# TASK
For the entries below, how many lines include the word "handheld"? Give the figure and nothing more.

--- DATA FOR THE TASK Enclosed Below ---

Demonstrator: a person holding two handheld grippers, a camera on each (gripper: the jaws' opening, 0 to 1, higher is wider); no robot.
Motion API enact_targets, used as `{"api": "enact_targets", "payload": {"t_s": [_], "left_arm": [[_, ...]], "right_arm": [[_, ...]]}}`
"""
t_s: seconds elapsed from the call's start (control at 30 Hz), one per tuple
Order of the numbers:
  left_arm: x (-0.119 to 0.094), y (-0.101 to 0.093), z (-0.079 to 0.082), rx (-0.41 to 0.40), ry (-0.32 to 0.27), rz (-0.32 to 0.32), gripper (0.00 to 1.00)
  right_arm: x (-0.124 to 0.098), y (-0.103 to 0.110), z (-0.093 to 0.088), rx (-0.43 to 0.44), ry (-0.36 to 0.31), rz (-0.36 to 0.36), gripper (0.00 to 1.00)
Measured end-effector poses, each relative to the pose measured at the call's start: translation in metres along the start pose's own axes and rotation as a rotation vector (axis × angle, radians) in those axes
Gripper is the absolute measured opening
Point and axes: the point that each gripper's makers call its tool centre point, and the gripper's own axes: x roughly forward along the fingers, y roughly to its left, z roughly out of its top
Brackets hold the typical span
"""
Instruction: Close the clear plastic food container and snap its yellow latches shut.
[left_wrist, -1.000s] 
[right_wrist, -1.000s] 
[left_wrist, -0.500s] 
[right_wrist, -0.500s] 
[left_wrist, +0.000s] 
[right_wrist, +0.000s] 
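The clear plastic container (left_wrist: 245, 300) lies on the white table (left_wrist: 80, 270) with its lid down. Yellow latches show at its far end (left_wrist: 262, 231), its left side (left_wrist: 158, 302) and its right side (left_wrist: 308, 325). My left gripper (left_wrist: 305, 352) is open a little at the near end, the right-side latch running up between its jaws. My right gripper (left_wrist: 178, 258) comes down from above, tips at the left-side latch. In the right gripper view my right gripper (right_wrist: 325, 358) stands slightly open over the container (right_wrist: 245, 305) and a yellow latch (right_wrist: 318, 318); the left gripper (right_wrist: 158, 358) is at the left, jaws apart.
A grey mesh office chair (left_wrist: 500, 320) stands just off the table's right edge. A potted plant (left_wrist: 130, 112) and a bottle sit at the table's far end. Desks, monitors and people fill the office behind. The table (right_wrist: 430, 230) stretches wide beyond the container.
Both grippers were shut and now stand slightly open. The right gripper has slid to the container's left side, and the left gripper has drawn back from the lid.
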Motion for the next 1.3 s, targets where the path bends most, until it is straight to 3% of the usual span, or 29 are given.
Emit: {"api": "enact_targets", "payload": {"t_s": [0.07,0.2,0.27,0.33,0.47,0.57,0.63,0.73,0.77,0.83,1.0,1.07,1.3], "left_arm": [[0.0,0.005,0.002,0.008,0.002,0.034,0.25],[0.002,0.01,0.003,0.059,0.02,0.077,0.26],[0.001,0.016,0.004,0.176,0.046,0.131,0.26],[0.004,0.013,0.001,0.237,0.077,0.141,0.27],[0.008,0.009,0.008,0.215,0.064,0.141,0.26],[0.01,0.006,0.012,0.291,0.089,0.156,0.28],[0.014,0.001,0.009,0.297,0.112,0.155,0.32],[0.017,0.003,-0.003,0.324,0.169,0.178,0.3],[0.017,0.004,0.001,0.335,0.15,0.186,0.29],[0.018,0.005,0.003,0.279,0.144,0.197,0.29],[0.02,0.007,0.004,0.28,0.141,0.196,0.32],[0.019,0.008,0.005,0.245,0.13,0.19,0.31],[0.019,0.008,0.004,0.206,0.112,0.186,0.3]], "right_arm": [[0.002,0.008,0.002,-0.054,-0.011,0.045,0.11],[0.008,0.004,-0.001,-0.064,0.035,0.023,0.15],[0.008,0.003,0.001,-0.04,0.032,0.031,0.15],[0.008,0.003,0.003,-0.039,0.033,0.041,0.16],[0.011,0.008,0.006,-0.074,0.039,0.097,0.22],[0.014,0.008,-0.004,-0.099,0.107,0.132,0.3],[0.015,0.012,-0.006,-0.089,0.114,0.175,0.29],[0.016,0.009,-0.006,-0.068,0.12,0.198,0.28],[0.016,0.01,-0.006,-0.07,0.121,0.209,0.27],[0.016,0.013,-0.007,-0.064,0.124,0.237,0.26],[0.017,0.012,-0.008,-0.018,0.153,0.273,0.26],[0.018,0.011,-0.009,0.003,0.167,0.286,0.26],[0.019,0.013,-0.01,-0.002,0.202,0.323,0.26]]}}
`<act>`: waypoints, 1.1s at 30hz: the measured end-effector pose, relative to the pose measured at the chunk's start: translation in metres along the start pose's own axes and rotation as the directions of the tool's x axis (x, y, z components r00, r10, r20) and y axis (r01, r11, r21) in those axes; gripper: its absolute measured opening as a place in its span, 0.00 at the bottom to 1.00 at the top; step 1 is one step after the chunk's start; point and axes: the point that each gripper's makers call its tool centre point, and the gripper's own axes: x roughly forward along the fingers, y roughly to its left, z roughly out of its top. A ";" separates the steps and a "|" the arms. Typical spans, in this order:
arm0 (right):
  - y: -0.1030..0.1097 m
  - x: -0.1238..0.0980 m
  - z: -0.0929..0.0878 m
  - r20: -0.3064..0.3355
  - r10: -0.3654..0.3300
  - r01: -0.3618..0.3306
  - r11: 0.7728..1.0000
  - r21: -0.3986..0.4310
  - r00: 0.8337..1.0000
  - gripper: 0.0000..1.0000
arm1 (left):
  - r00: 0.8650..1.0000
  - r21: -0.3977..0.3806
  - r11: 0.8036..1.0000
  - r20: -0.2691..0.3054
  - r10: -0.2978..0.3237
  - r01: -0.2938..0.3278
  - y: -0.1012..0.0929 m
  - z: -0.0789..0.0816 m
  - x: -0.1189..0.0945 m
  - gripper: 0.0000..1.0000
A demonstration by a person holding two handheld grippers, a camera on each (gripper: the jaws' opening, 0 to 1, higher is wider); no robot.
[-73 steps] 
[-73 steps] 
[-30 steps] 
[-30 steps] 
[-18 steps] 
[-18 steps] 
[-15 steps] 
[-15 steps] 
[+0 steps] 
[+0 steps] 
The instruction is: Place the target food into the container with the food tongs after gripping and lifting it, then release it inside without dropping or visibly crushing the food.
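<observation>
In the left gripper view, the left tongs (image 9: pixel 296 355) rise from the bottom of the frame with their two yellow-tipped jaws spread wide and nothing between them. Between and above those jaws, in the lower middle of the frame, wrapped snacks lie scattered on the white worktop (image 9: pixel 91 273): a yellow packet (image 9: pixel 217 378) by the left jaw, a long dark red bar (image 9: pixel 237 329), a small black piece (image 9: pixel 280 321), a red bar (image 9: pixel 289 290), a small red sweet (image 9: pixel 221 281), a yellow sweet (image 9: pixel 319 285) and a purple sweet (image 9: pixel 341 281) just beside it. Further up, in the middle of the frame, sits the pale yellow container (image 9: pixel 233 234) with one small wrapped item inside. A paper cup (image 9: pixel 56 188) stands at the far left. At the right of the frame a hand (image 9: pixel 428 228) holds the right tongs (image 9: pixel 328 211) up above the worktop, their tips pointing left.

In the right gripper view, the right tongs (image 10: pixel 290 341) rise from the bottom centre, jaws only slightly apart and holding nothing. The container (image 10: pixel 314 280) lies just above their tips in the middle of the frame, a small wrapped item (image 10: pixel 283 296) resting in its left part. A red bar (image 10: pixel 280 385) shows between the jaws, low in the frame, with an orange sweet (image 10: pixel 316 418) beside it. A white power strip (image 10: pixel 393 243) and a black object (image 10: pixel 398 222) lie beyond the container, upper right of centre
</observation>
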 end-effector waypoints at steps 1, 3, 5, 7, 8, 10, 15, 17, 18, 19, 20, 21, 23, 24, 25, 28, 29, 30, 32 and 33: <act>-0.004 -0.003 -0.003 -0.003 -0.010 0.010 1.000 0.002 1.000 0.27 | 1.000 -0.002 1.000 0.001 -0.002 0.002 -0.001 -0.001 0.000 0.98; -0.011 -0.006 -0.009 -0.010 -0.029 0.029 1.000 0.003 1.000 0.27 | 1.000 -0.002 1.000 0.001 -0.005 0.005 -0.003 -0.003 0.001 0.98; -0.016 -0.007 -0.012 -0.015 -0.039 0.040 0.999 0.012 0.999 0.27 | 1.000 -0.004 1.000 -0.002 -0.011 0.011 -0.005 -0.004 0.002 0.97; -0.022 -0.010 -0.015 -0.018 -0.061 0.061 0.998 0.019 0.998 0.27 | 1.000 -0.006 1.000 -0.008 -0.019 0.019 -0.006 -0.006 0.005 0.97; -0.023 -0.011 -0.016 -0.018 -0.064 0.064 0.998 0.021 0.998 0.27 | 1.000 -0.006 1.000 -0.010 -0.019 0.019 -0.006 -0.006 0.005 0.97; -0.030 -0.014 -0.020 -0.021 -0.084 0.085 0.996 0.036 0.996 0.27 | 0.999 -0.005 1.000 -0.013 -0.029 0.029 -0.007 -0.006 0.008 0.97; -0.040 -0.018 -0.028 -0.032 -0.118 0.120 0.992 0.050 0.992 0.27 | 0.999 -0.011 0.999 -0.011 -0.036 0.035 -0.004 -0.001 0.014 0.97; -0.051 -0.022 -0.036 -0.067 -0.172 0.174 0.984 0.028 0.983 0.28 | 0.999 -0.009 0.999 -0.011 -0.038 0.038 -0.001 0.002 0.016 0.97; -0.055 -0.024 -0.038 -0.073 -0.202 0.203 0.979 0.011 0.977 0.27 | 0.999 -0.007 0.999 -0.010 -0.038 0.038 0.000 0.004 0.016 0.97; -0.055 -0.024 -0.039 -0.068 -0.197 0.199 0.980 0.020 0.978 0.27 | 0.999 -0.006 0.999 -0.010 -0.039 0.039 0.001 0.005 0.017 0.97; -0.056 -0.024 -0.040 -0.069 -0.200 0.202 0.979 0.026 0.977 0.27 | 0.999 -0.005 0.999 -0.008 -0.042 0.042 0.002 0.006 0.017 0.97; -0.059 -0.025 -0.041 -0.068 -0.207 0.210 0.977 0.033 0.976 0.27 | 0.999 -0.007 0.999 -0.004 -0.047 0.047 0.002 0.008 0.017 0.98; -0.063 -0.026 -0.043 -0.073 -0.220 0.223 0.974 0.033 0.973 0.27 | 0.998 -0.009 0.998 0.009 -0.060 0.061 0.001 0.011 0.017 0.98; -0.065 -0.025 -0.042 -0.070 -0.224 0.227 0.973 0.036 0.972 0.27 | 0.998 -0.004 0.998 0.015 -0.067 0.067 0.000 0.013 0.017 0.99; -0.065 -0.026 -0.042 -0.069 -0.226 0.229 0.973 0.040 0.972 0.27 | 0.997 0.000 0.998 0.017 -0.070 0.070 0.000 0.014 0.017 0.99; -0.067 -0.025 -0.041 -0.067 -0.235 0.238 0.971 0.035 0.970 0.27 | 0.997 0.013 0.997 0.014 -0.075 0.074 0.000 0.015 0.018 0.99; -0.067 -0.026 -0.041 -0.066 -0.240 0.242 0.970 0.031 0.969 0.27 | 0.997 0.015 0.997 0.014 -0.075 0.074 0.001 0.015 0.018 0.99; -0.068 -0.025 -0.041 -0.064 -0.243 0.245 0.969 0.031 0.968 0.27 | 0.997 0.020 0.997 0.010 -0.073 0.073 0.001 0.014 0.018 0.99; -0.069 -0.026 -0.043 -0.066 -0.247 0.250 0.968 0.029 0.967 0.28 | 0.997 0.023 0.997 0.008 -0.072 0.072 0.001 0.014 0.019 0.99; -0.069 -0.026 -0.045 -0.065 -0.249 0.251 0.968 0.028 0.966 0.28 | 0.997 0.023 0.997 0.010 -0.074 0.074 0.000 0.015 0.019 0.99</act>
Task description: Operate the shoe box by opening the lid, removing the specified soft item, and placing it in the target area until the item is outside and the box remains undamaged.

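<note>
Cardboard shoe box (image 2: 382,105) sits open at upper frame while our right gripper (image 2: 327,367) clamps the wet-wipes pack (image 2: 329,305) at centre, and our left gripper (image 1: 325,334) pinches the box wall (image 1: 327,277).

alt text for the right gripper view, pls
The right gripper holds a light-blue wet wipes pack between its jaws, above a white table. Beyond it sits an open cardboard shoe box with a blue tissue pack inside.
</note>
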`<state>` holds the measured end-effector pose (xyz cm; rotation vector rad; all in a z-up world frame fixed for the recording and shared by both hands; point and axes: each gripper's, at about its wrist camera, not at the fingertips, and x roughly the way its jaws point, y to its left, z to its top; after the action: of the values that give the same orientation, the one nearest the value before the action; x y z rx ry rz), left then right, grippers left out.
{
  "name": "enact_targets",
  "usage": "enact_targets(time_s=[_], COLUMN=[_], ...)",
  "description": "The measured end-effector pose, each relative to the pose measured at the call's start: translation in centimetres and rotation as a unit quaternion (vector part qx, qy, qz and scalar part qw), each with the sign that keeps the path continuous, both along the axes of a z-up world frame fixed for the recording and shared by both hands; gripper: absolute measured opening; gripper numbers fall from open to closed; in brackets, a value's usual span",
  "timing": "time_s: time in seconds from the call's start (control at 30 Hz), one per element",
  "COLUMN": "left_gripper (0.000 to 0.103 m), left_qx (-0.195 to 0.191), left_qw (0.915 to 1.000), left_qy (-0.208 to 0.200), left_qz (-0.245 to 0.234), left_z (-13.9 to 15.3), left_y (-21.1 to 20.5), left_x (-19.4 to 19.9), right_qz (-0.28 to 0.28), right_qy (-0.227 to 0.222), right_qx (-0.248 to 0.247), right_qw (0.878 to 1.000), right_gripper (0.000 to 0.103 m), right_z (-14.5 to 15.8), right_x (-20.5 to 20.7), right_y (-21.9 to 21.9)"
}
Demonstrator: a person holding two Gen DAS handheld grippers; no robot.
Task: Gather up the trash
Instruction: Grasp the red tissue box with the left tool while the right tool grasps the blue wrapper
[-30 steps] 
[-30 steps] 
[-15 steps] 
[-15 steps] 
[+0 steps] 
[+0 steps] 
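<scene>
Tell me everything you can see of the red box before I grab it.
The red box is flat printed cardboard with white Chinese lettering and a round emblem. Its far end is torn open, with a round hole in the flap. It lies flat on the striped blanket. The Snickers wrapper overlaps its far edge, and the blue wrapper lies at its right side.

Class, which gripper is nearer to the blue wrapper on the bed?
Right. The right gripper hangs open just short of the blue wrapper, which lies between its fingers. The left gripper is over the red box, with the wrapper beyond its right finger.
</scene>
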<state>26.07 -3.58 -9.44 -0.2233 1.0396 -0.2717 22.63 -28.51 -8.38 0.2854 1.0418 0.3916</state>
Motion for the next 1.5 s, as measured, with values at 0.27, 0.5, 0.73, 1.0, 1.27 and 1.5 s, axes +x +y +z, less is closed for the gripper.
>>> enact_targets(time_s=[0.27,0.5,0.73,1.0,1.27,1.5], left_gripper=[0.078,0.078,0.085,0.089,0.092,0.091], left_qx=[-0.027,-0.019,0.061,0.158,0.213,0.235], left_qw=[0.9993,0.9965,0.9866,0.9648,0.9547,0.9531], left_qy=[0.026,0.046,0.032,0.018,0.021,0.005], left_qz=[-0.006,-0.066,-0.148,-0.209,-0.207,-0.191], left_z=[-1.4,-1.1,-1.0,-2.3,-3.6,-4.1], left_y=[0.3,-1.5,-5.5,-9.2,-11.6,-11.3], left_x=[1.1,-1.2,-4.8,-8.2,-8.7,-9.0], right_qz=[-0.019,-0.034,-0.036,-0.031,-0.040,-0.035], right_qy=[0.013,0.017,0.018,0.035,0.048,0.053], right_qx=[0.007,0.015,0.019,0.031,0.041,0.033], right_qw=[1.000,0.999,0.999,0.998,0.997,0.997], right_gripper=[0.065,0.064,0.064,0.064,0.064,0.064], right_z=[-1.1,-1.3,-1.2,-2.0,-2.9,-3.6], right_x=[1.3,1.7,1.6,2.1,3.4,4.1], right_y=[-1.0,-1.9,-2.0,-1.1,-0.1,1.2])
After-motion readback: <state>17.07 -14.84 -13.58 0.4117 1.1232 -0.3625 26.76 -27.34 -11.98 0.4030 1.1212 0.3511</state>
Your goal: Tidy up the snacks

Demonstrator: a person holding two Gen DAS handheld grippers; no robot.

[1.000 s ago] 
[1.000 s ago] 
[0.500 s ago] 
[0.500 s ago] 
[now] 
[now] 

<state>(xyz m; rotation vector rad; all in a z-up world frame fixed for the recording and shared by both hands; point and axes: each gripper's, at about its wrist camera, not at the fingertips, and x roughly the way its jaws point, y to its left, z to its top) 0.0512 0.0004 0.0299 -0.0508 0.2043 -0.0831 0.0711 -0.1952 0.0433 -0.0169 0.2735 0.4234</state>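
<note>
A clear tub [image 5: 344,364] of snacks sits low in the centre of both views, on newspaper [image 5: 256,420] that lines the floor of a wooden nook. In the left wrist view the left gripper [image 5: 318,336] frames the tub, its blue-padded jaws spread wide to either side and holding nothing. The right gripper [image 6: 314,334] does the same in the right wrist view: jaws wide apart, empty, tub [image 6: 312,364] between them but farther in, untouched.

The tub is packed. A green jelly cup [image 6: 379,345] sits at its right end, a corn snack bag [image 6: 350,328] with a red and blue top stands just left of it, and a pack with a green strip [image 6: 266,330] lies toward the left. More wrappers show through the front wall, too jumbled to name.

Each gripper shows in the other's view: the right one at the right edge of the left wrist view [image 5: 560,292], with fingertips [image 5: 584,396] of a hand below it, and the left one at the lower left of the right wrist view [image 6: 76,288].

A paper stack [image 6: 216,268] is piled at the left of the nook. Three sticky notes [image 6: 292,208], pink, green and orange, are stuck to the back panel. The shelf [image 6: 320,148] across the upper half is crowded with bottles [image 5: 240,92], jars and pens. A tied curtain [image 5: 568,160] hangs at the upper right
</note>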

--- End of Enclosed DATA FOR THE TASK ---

# ANSWER SECTION
4